▶ **Task**
Nothing but the lines below from the one with "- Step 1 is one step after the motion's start" through the one with "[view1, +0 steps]" should be output, each exactly as given, and no pictures.

Data shown START

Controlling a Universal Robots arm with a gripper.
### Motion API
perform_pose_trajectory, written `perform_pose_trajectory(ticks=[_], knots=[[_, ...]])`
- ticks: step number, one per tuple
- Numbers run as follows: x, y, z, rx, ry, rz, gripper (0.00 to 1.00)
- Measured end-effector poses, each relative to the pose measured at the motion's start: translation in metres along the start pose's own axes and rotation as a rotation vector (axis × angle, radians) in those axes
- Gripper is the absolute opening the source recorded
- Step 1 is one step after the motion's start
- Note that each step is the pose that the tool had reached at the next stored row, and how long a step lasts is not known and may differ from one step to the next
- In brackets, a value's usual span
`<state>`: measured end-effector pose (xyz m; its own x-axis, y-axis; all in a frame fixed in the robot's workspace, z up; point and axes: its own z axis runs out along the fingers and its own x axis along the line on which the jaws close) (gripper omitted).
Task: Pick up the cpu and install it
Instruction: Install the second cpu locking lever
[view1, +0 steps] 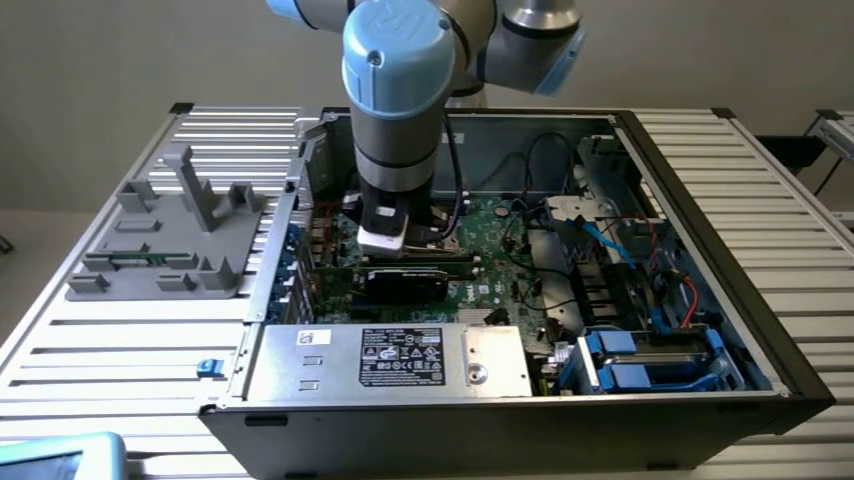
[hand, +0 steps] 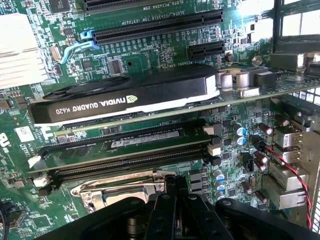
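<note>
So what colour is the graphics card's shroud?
Black with a white end; the graphics card shows best in the wrist view.

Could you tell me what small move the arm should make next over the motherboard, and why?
Probably a slow, straight descent, I'd judge. The gripper is low inside the case, just above the socket with its metal frame, beside the memory slots and near the graphics card. Whether it holds the cpu I cannot tell, so go gently.

Even, soft overhead light on the slatted worktop (view1: 120, 340), the open computer case (view1: 694, 200) shadowed inside. Up close, glare blows out the heatsink (hand: 17, 55) white, and the near tool (hand: 175, 215) sits dark, blurred.
</note>
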<state>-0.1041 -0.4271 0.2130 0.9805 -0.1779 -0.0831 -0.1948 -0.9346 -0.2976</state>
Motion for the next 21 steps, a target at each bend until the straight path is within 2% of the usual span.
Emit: perform_pose_trajectory(ticks=[13, 21], knots=[[-0.0016, 0.0, 0.0006, -0.0001, -0.0001, 0.0, 0.12], [-0.0012, 0.0013, 0.0073, -0.0001, -0.0007, 0.0, 0.12]])
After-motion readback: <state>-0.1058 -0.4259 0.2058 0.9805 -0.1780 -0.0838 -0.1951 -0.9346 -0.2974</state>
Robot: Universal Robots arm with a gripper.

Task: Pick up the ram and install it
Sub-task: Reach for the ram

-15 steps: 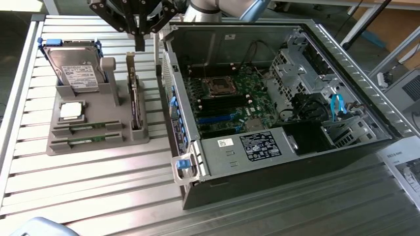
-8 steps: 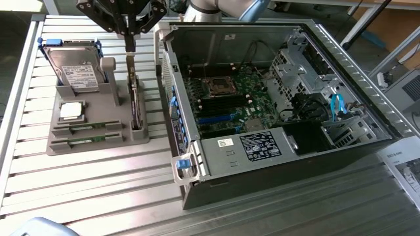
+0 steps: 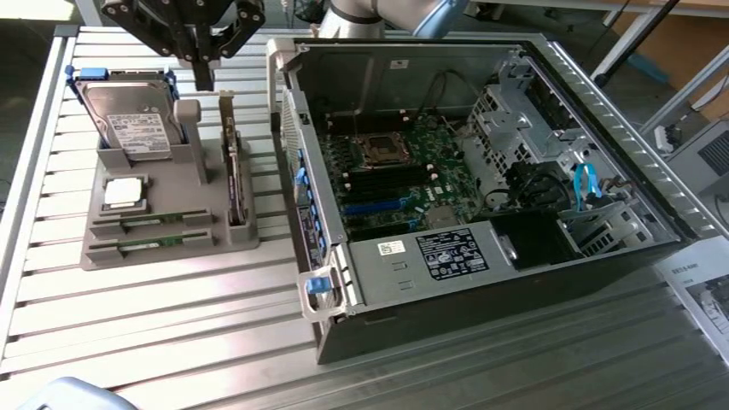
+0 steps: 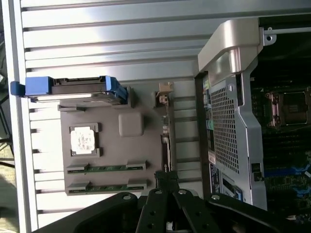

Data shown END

▶ **Exercise response**
- Step 1 is one step after the motion's start
- Note that each step is the pose that the tool had reached at the next stored row, and how long a step lasts is not known and may differ from one step to the next
- In brackets, a value's usual span
`<state>`: measured end-effector pose (xyz m; its own x-axis, y-axis; all in a frame fixed in the robot's workspace, z up; point and axes: its own z axis runs out along the fingers and its own x axis along the line on which the jaws close) (gripper omitted).
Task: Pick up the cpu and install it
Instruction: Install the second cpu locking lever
[view1, +0 steps] 

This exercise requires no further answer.